ChatGPT loses its quality, according to new studies

ChatGPT — OpenAI took the world by surprise with the release of ChatGPT, a breakthrough AI language model, in late 2022. The AI service’s success paved the way for a one-of-a-kind AI race, with hundreds of tech startups racing to duplicate it.

While the service has received some criticism, OpenAI has upgraded it, improving the language model to be as error-free as possible. After a couple of tweaks, ChatGPT appears to have found its stride.

The most recent version of the AI language model pioneer prompted a currency surge, spurring calls for research to be halted. However, fresh study appears to indicate that the AI bots may have suffered a setback, resulting in a decline.

The ChatGPT study

Stanford and UC Berkeley researchers ran a study between March and June 2022 in which they systematically assessed different versions of ChatGPT. They set severe criteria for evaluating the chatbot’s ability in coding, arithmetic, and visual thinking activities. The results of ChatGPT’s performance were unfavorable.

According to the testing results, there was a concerning decrease in performance between the versions evaluated. ChatGPT accurately answered 488 of 500 questions on prime numbers during a math challenge in March, obtaining a 97.6% accuracy rate. The proportion had dropped to 2.4% by June, with only 12 questions properly answered.

The decline was not apparent until the chatbot’s software development abilities were tested.

“For GPT-4, the percentage of generations that are directly executable dropped from 52.0% in March to 10.0% in June,” the study said.

The discoveries were made using the models’ pure versions, which did not incorporate any code interpreter plugins.

The researchers employed visual stimuli and a dataset from the Abstract Reasoning Corpus for reasoning.

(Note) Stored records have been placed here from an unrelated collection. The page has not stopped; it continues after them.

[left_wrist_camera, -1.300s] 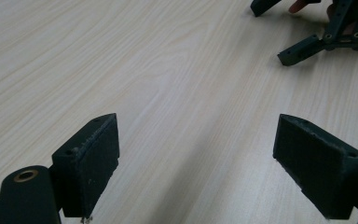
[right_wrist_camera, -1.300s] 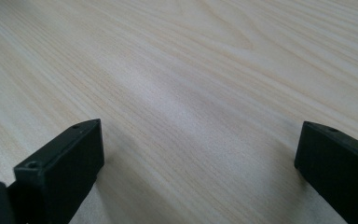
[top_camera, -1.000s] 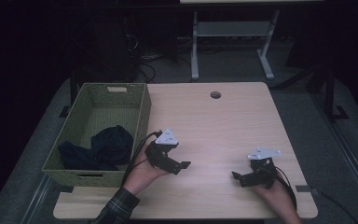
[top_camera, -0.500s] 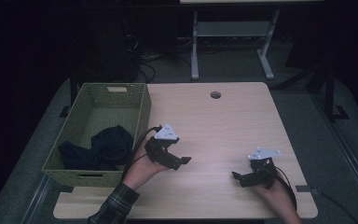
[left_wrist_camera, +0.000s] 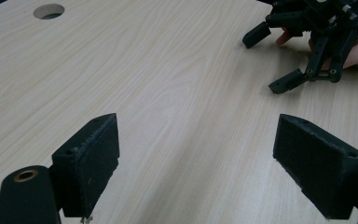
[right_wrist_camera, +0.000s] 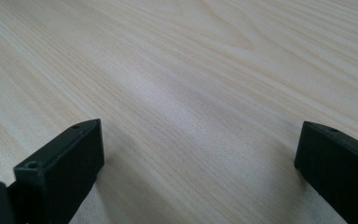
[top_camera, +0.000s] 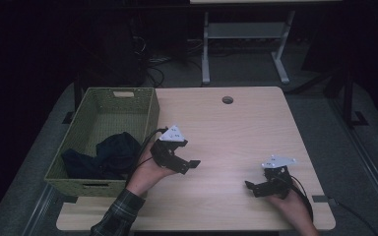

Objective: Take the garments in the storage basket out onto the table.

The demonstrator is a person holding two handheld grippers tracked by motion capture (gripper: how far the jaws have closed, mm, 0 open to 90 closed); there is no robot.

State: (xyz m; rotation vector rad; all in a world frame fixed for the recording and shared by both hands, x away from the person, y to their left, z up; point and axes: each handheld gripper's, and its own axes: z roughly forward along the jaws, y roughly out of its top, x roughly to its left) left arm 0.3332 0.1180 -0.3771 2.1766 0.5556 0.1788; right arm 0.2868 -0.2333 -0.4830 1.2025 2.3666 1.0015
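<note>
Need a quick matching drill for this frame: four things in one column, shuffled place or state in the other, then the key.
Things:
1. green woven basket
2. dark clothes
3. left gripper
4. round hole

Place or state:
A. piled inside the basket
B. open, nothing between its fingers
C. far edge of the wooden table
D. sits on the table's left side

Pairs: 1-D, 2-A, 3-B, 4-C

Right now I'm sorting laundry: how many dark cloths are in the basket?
2, it seems: one bundle mid-basket, another by its near left corner. They overlap, so they may be one piece, or hide more.
</note>
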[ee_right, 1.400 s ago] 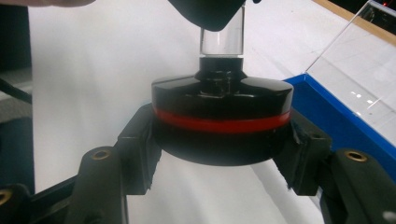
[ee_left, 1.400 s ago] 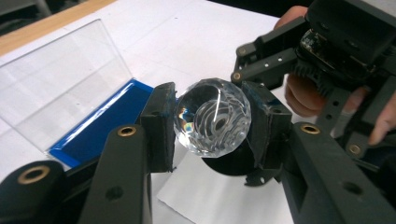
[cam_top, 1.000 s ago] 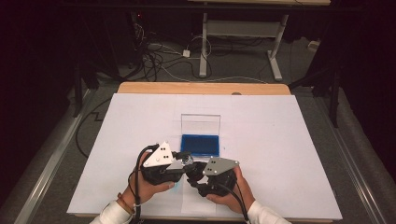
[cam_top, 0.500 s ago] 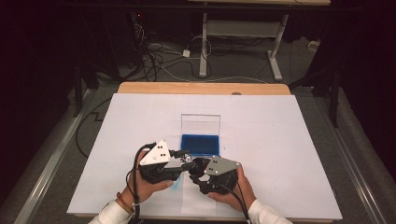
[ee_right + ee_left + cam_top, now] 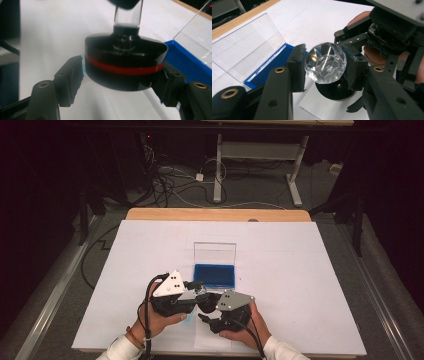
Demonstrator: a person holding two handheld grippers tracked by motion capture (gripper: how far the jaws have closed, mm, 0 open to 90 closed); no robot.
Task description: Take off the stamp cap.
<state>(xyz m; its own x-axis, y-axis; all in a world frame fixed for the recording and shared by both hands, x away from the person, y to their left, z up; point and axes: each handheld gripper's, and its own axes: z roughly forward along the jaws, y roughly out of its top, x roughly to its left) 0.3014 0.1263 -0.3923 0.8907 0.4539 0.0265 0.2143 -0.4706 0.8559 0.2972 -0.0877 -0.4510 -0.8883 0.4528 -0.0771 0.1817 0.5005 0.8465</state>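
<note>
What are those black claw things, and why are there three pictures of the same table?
Those claws are grippers: hand-held tools with two black jaws that a person squeezes, one in each hand. One picture comes from a camera above the white table. There you see the left gripper and the right gripper close together. The other two pictures come from small cameras riding on each gripper.

In the left gripper view, the jaws pinch a clear, sparkly crystal knob. In the right gripper view, the jaws sit either side of its round black base with a red stripe; whether they touch it I cannot tell. Behind lies an open blue case with a clear lid standing up.
</note>
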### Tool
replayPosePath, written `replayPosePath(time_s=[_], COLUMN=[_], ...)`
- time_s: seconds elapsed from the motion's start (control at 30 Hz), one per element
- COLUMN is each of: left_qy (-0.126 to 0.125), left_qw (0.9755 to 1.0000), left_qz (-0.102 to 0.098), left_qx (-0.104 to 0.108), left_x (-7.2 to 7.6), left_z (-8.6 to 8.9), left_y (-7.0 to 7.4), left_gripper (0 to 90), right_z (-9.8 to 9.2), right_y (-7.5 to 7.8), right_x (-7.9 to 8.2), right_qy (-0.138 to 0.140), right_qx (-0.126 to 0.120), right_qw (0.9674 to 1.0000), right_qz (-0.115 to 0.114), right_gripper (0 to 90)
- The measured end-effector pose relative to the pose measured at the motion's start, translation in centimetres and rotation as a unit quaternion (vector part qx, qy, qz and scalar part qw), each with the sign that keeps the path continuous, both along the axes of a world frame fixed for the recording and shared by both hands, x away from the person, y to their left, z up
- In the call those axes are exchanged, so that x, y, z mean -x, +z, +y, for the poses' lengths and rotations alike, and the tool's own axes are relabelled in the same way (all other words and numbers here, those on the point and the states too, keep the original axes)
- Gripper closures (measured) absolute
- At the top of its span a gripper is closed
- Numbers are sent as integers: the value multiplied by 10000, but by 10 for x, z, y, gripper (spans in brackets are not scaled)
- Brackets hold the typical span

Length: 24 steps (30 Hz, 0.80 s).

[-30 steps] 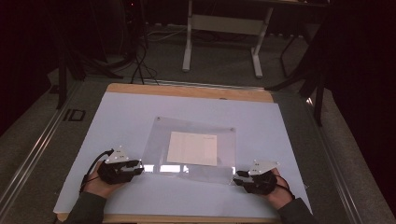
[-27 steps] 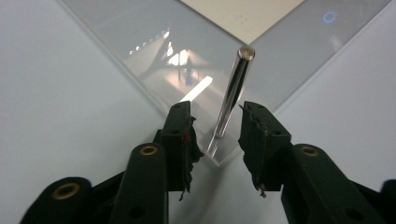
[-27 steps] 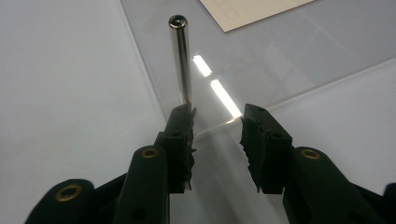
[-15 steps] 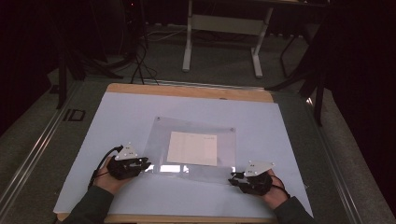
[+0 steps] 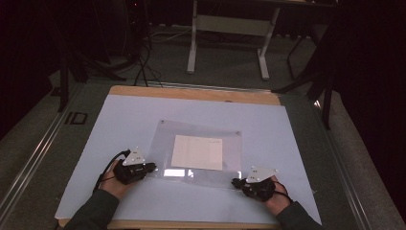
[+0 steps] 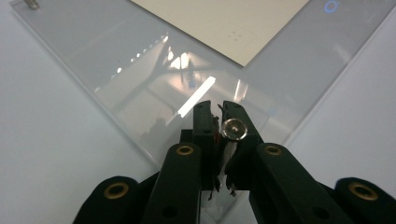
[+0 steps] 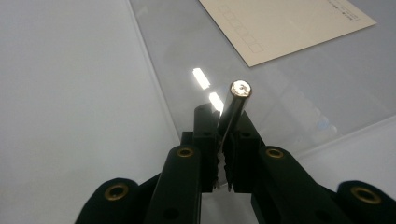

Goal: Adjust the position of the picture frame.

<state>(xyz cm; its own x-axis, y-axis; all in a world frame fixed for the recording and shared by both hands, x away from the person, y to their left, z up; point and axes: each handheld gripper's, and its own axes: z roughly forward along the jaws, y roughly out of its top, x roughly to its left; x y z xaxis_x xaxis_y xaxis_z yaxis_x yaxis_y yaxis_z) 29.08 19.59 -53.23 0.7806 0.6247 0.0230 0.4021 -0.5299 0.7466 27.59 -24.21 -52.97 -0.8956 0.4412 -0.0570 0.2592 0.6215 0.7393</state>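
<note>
A clear plastic sheet [image 5: 230, 165] lies on the white mat [image 5: 124, 120] over a cream paper card [image 5: 197, 152]. My left gripper [image 5: 152, 167] is at the sheet's near left corner. Its jaws have just been closing and are shut on a short metal pin [image 6: 233, 129] standing at that corner of the sheet [image 6: 140, 60]. At the near right corner my right gripper [image 5: 235, 182] has also just been closing and is shut on a taller metal pin [image 7: 237, 100] beside the sheet [image 7: 299, 93]. The card [image 7: 280, 23] lies beyond it.
Two more small pins [image 5: 163, 121] [image 5: 238, 133] mark the sheet's far corners. The mat covers a wooden table [image 5: 191, 93]. Beyond it are a dark floor, cables and a white stand's legs [image 5: 191, 57].
Both grippers have edged a little inward towards the sheet's near corners, the left one to the right and the right one to the left.
</note>
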Motion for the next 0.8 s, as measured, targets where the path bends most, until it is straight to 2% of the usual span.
replayPosePath(time_s=[0.03, 0.1, 0.13, 0.17, 0.23, 0.27, 0.37, 0.47, 0.6, 0.73, 0.8], left_qy=[0, -47, -47, -62, -62, -66, 3, 95, 214, 173, 83], left_qw=[10000, 9992, 9992, 9988, 9988, 9974, 9964, 9950, 9946, 9941, 9932], left_qz=[0, -276, -276, -360, -360, -537, -695, -831, -898, -973, -1032], left_qx=[0, -274, -274, -337, -337, -479, -476, -543, -470, -449, -526], left_x=[0, 3, 3, 2, 2, 0, -6, -14, -24, -23, -20], left_z=[0, -5, -5, -7, -7, -11, -12, -12, -10, -13, -18], left_y=[0, 1, 1, 1, 1, 4, 7, 12, 17, 20, 20], left_gripper=[846, 842, 841, 840, 839, 836, 836, 834, 833, 833, 831], right_z=[0, 2, 2, 2, 2, 2, 2, 5, 10, 14, 16], right_y=[0, 1, 1, 1, 1, 1, 2, 3, 6, 11, 13], right_x=[0, 1, 1, -1, -2, -5, -13, -28, -57, -91, -108], right_qy=[2, -34, -34, -98, -140, -221, -301, -381, -537, -795, -920], right_qx=[8, 114, 114, 146, 159, 173, 235, 271, 301, 235, 203], right_qw=[10000, 9998, 9998, 9997, 9996, 9993, 9988, 9981, 9966, 9945, 9932], right_qz=[-16, -147, -147, -178, -188, -238, -314, -393, -548, -634, -677], right_gripper=[843, 843, 843, 843, 843, 842, 837, 830, 821, 821, 822])
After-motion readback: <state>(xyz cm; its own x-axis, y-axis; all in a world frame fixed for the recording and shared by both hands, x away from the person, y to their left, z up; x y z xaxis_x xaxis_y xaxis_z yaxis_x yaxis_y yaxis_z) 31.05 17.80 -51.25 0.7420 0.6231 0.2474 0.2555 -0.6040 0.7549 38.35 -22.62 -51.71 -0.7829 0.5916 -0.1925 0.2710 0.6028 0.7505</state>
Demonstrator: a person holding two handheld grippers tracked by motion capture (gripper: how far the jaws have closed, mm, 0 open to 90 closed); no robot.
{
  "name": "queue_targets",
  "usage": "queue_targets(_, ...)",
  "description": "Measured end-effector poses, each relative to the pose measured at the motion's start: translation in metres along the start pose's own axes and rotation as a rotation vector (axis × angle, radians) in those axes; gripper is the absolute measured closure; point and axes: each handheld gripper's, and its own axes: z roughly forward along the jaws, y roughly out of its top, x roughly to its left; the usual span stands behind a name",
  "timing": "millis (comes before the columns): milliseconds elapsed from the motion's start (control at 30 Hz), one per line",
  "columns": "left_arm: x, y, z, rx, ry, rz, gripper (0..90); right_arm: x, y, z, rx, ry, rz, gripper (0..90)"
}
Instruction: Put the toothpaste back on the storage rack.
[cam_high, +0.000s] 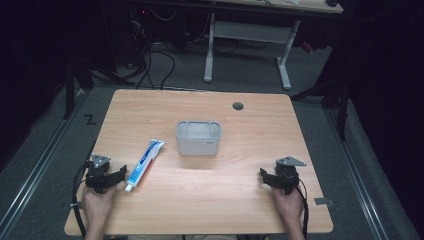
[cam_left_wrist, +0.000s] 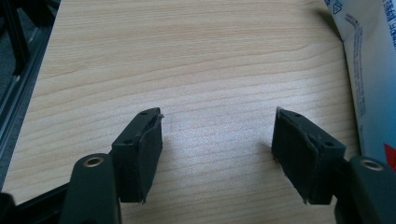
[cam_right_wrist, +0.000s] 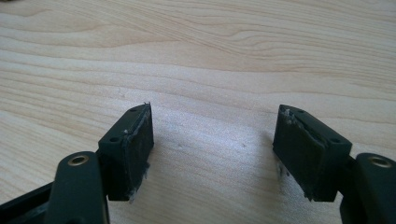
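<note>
White-and-blue toothpaste tube (cam_high: 144, 165) lies just right of my wide-open left tool (cam_high: 121, 174), long axis angling away toward the translucent plastic bin (cam_high: 198, 138).

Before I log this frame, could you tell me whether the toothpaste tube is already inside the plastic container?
No, the toothpaste tube lies flat on the table, left of the plastic container.

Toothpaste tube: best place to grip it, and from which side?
Grip the toothpaste tube across its mid-body, where it is flat and narrow enough for the open left gripper beside it. It lies flat on the table, cap toward the person, crimped end pointing toward the bin. Probably best to come from above, fingers straddling the two long edges; the cap end looks too small.
</note>
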Motion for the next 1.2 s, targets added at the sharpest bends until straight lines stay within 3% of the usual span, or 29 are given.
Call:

There was a noticeable decrease, however it was not as severe as in algebra and coding.

“GPT-4 in June made mistakes on queries on which it was correct for in March,” the study said.

Possible reasons for the decline

The decline was unexpected, leading to the inquiry, “What could explain ChatGPT’s painfully obvious downgrades in recent months?” Researchers suggest that it could be a side consequence of OpenAI’s optimizations, according to a presented hypothesis.

Another likely explanation is that the changes were made as a precaution to prevent ChatGPT from responding to potentially dangerous enquiries. However, the alignment for safety may restrict ChatGPT’s utility for other purposes.

According to the researchers, the model has a tendency to provide wordy, indirect solutions rather than straightforward ones.

On Twitter, AI researcher Santiago Valderrama stated, “GPT-4 is getting worse over time, not better.” He also speculated that the original ChatGPT framework may have been replaced by a cheaper, faster mix of models.

“Rumors suggest they are using several smaller and specialized GPT-4 models that act similarly to a large model but are less expensive to run,” he noted.

Valderrama further remarked that while smaller models may result in faster responses, they do so at the price of less knowledge.

“There are hundreds (maybe thousands already?) of replies from people saying they have noticed the degradation in quality,” Valderrama continued. “Browse the comments, and you’ll read about many situations where GPT-4 is not working as before.”

Other insights

Dr. Jim Fan, another AI researcher, remarked on some of his discoveries on Twitter after attempting to make sense of the data. Fan compared them to how OpenAI improved its models.

“Unfortunately, more safety typically comes at the cost of less usefulness, leading to a possible degrade in cognitive skills,” he wrote.

“My guess (no evidence, just speculation) is that OpenAI spent the majority of efforts doing lobotomy from March to June, and didn’t have time to fully recover the other capabilities that matter.”

Fan also made out that the safety alignment rendered the code unnecessarily long by including unnecessary data regardless of the prompts.

“I believe this is a side effect of safety alignment,” he offered. “We’ve all seen GPTs add warnings, disclaimers, and back-pedaling.”

Fans speculated that cost-cutting efforts, as well as the addition of warnings and disclaimers, contributed to ChatGPT’s demise. In addition, the lack of extensive community feedback might have played a role. Although additional testing is needed, the results confirmed users’ fears concerning the deterioration of ChatGPT’s once-highly praised outputs.

To avoid future degradation, supporters have called for open-source solutions like Meta’s LLaMA, which allows for community debugging. They also emphasized the need of continuous benchmarking in discovering regressions.

Meanwhile, ChatGPT enthusiasts should temper their expectations because the quality of the unique and pioneering language model AI chatbot looks to have decreased.